76th & Broadway Owner LLC v. Consolidated Edison Co. of N.Y. Inc.

76th & Broadway Owner LLC v Consolidated Edison Co. of N.Y. Inc. (2018 NY Slip Op 02409)
76th & Broadway Owner LLC v Consolidated Edison Co. of N.Y. Inc.
2018 NY Slip Op 02409
Decided on April 5, 2018
Appellate Division, First Department
Published by New York State Law Reporting Bureau pursuant to Judiciary Law § 431.
This opinion is uncorrected and subject to revision before publication in the Official Reports.


Decided on April 5, 2018
Richter, J.P., Manzanet-Daniels, Andrias, Kapnick, Webber, JJ.

6192 452935/14

[*1]76th and Broadway Owner LLC, et al., Plaintiffs-Respondents,

v

Consolidated Edison Company of New York Inc., Defendant-Appellant, General Glass & Metal LLC, Defendant.



Consolidated Edison Company of New York Inc., Third-Party Plaintiff,

v

Safeway Construction Enterprises, Inc., Third-Party Defendant-Appellant.




McGaw, Alventosa & Zajac, Jericho (Andrew Zajac of counsel), for appellants.

Hannum Feretic Prendergast & Merlino, LLC, New York (Sean M. Prendergast of counsel), for respondents.



Order, Supreme Court, New York County (Gerald Lebovits, J.), entered September 5, 2017, which, inter alia, denied defendant-third-party plaintiff Consolidated Edison's and third-party defendant Safeway Construction Enterprises, Inc.'s motions for summary judgment dismissing the complaint and cross claims as against them, unanimously reversed, on the law, with costs, and the motions granted. The Clerk is directed to enter judgment accordingly.

In the underlying personal injury action against the plaintiffs in the instant action, an employee of defendant General Glass & Metal LLC, one of multiple contractors working at a construction site, was injured when he stepped on a protruding nail in a piece of plywood which was allegedly part of a platform in a fenced-in delivery area.

In the instant action, after Con Ed and Safeway established their prima facie entitlement to summary judgment, the motion court erred in finding that plaintiffs raised a triable issue of fact with an accident report based on speculation and hearsay.

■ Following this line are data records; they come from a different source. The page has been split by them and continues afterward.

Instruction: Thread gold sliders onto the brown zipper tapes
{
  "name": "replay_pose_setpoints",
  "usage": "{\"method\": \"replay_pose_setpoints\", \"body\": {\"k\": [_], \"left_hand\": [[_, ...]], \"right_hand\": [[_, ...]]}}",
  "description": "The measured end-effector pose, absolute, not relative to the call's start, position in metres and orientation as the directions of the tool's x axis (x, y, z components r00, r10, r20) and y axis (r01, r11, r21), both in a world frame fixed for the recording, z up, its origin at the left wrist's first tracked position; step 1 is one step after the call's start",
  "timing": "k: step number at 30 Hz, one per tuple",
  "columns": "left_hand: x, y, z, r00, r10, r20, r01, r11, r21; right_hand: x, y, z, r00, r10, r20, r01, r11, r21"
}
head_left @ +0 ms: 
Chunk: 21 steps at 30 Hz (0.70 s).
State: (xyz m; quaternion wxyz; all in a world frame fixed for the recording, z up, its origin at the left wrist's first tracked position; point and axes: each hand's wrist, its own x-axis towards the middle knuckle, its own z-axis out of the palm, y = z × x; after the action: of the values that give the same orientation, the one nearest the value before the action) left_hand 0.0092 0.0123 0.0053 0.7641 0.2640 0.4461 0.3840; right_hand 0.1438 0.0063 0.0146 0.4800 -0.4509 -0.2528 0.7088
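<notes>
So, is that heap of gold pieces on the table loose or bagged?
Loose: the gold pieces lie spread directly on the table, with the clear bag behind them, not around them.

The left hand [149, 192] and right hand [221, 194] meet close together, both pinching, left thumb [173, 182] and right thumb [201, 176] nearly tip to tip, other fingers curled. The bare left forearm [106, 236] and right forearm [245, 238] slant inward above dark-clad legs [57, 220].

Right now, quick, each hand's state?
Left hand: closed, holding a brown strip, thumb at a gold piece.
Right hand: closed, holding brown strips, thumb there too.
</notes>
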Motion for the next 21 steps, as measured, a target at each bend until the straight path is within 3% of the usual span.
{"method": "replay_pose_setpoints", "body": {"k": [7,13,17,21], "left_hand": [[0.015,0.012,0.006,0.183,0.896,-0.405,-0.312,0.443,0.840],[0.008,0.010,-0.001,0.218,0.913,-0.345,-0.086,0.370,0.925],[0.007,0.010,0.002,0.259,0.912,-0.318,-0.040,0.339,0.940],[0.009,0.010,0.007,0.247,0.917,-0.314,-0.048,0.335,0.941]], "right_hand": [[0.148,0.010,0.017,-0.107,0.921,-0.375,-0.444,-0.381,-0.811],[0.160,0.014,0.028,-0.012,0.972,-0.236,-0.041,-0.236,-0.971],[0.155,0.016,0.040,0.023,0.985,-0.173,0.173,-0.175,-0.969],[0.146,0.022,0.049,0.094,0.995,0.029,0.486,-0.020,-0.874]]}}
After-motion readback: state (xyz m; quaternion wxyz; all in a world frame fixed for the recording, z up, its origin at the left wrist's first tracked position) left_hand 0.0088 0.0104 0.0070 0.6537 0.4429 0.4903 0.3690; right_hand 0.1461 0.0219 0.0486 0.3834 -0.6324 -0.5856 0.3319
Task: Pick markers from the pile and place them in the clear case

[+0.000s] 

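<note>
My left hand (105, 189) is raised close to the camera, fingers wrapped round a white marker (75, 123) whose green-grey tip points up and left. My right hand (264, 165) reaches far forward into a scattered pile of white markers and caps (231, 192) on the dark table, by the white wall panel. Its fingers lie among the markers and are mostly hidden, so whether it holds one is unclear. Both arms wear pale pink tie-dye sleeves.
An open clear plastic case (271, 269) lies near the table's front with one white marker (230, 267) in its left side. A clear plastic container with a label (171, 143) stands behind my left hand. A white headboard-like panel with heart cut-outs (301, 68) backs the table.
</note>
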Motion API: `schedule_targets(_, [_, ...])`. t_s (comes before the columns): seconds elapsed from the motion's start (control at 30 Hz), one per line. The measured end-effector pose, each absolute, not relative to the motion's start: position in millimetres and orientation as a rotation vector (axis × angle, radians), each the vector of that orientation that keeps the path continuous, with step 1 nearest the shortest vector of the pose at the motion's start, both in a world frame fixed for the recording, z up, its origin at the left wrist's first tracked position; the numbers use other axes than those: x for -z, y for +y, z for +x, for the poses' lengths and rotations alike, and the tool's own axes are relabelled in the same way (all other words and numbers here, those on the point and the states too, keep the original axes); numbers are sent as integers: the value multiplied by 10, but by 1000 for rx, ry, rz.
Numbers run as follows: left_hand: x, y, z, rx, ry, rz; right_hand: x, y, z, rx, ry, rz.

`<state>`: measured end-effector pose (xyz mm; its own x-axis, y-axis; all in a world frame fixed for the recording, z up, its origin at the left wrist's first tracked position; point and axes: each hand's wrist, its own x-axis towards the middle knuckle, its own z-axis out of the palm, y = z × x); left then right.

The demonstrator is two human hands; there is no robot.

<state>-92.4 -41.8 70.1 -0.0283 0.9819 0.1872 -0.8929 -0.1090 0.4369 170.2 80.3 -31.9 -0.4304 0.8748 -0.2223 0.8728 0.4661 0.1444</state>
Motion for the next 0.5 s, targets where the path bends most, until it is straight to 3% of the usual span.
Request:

Specifically, although the report's author had a business duty to prepare the report, the statement in the report that the platform "must have been moved during demolition and trench work . . . [by Con Ed]" indicated that he did not have first hand knowledge of the occurrence and was relying on speculative statements made by others, who are not identified. Nor is there any indication that this inference was based on first hand knowledge of a third party who was under a business duty to inform the author (see Cardona v New York City Hous. Auth., 153 AD3d 1179 [1st Dept 2017; CPLR 4518). The business records exception to the hearsay rule does not permit the receipt into evidence of entries based upon voluntary hearsay statements made by third parties not engaged in the business or under a duty in relation thereto (see Johnson v Lutz, 253 NY 124, 128 [1930]). Moreover, the statement that the plywood was dislodged from the platform of a traffic light by Con Ed workers was speculative in that the area was replete with employees of [*2]various subcontractors performing construction work and with deliveries from numerous vendors, any one of which could have struck the platform on the traffic light (see Beckford v New York City Hous. Auth., 84 AD3d 441 [1st Dept 2011]).

In the absence of any nonhearsay, nonspeculative evidence in opposition, Con Ed and Safeway are entitled to summary judgment (see Gonzalez v 1225 Ogden Deli Grocery Corp., __ AD3d __, 2018 NY Slip Op 01280 [1st Dept 2018]).

THIS CONSTITUTES THE DECISION AND ORDER

OF THE SUPREME COURT, APPELLATE DIVISION, FIRST DEPARTMENT.